Non-epileptic seizures (NES), also known as non-epileptic events, are paroxysmal events that appear similar to an epileptic seizure but do not involve abnormal, rhythmic discharges of neurons in the brain. Symptoms include shaking, loss of consciousness, and loss of bladder control.
Some people have symptoms like those epileptic seizures. But non-epileptic seizures do not involve any unusual electrical activity in the brain. They usually relate to psychological, neurological, or physical trauma. It may take time to diagnose. NES are real, and people who are suffering do not have conscious and voluntary control over them.  Non-epileptic seizures are similar to epileptic seizures external, even though their cause is very dissimilar. Non-epileptic seizures may look like generalized convulsions similar to grand mal epileptic seizures. People with NES sometimes need to make some life adjustments. Seizures may affect a person’s daily activities like the ability to work and drive vehicles. Some people are confused about their condition.
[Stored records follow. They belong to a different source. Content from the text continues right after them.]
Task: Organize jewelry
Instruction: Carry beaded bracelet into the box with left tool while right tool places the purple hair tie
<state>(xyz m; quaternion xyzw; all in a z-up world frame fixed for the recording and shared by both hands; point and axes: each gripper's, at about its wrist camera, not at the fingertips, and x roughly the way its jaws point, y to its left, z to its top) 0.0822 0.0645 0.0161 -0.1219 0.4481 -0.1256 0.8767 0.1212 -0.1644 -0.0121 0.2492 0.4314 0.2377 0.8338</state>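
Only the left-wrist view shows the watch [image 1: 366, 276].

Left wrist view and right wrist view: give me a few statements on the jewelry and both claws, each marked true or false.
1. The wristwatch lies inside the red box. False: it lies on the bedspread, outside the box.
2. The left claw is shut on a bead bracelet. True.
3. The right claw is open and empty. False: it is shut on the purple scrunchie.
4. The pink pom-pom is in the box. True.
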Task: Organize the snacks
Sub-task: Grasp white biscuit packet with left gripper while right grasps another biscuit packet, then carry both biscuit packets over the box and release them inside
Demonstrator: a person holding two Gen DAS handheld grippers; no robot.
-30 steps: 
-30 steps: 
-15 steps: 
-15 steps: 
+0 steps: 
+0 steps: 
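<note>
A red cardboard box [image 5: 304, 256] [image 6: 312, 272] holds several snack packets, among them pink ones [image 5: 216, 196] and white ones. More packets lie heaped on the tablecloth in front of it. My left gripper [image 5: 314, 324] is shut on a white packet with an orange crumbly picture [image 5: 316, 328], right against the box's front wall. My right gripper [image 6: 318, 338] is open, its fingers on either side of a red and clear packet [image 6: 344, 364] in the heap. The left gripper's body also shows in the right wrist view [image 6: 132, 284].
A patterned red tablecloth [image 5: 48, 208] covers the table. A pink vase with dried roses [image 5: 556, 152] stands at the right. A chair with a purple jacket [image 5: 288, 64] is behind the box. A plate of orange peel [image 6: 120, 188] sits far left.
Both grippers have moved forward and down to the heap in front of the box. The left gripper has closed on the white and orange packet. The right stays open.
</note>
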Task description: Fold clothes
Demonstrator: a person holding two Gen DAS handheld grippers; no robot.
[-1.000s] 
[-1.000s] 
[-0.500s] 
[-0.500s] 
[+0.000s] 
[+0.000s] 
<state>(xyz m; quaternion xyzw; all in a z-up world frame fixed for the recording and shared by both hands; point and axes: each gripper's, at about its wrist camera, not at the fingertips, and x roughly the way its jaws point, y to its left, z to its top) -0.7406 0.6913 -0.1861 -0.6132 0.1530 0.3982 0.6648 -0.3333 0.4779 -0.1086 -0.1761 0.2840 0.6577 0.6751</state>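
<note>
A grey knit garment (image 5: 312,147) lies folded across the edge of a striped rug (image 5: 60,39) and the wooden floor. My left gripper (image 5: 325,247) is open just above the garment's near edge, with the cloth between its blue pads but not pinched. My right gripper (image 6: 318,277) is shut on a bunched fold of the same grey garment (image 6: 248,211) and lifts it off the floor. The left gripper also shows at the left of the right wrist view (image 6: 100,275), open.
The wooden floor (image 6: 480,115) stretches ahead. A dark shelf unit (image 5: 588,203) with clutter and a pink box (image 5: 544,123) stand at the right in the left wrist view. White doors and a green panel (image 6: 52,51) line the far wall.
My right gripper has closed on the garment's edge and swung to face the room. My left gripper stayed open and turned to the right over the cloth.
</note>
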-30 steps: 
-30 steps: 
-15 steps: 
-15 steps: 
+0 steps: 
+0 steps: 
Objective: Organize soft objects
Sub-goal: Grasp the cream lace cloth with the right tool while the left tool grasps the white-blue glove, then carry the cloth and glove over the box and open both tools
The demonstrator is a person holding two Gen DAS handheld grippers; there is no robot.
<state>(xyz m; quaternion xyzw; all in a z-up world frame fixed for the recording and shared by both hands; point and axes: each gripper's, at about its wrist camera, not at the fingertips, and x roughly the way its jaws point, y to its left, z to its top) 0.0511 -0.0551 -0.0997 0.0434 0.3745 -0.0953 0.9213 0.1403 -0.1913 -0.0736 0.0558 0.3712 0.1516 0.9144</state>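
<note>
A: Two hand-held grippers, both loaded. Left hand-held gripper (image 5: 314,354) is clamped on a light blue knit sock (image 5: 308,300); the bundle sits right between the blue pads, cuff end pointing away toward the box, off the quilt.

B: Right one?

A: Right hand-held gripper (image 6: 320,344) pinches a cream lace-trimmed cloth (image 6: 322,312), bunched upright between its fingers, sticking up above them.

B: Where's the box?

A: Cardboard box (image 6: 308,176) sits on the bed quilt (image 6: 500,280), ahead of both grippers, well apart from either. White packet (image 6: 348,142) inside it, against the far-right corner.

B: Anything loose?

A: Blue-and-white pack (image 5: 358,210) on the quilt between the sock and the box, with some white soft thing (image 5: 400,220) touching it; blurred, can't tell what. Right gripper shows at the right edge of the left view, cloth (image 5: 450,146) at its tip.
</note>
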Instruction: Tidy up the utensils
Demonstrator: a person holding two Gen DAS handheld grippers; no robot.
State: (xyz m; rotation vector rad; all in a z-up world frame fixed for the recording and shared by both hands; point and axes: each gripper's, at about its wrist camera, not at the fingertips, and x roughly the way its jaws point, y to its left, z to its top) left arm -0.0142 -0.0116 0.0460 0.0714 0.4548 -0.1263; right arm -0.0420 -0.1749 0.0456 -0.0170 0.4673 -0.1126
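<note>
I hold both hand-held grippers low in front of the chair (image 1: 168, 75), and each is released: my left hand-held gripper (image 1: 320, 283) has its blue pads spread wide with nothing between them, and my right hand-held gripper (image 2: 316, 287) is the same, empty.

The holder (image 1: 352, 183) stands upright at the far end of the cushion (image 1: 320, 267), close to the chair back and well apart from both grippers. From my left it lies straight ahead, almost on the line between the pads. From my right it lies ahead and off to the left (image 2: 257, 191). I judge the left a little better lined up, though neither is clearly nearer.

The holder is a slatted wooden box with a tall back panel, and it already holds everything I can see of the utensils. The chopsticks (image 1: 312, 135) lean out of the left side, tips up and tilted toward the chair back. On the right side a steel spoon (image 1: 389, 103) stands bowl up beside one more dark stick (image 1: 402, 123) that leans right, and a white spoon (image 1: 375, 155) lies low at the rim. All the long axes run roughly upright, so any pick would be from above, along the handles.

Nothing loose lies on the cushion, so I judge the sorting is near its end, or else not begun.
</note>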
They may or may not be caused by either physiological or psychological conditions. Physiological causes include fainting, sleep disorders, and heart arrhythmias. Psychological causes are known as psychogenic non-epileptic seizures. Diagnosis may be based on the history of the event and physical examination with support from heart testing and an EEG.

Terminology
The International League Against Epilepsy (ILAE) define an epileptic seizure as "a transient occurrence of signs and/or symptoms due to abnormal excessive or synchronous neuronal activity in the brain." Convulsive or non-convulsive seizures can occur in someone who does not have epilepsy – as a consequence of head injury, drug overdose, toxins, eclampsia or febrile convulsions. A provoked (or an un-provoked, or an idiopathic) seizure must generally occur twice before a person is diagnosed with epilepsy.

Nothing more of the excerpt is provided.